[Task item]
Each line of the records that holds "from" should be shown in full.
━━━ Dataset records ━━━
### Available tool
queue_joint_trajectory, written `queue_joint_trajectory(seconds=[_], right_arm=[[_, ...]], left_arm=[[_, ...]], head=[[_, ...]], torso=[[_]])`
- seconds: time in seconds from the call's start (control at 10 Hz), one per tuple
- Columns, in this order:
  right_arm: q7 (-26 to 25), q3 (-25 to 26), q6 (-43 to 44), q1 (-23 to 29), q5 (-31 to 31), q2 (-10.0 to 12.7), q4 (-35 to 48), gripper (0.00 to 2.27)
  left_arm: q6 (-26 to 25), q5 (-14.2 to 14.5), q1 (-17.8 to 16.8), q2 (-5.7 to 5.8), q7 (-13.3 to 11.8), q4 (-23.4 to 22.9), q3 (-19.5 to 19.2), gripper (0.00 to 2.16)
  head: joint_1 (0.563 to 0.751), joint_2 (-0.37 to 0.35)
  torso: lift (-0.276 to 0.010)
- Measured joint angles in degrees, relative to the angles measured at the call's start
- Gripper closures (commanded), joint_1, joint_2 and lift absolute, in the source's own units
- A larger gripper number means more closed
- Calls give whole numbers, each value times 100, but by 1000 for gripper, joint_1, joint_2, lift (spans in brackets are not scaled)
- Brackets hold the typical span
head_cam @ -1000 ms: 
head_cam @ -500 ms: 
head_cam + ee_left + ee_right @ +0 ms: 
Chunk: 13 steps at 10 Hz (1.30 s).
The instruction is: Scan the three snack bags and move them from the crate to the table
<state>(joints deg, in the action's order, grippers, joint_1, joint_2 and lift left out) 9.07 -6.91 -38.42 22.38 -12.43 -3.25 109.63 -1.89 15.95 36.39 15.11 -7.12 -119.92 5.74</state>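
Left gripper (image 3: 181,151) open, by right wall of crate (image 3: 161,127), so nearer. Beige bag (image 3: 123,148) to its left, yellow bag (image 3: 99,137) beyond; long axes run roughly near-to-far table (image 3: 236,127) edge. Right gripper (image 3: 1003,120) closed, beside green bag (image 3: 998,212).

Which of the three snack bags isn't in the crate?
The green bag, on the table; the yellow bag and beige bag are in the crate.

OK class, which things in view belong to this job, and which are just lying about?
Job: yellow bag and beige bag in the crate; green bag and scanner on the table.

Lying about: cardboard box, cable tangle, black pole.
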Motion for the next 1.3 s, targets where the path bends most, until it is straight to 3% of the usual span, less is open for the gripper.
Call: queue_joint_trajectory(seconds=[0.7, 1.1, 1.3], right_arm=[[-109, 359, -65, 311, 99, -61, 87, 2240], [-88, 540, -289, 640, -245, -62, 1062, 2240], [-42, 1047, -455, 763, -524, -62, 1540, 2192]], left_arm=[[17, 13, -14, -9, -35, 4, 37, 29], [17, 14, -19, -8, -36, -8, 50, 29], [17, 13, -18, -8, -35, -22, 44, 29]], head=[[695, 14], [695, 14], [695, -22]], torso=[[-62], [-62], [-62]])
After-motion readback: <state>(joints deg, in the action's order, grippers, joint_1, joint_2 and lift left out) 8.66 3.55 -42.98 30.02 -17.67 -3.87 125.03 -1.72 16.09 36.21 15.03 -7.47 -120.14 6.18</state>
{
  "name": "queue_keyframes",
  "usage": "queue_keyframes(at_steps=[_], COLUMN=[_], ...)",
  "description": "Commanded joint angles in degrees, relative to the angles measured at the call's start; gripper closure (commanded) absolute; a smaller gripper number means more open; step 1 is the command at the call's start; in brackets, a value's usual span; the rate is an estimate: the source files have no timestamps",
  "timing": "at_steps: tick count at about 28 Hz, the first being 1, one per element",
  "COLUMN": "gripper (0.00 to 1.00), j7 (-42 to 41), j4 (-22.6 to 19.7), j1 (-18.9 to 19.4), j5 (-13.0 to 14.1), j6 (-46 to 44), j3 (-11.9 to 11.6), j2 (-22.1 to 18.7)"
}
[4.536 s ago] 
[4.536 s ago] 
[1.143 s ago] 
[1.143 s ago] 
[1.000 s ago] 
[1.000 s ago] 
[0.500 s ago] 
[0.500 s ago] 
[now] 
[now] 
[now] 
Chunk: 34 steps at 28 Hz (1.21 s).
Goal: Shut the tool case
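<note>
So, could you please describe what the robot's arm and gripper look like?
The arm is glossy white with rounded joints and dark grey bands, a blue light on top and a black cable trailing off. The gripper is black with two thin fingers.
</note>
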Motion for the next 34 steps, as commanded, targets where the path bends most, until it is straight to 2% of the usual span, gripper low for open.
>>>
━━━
[Task result]
- seconds: time in seconds from the call's start (control at 10 Hz), one per tuple
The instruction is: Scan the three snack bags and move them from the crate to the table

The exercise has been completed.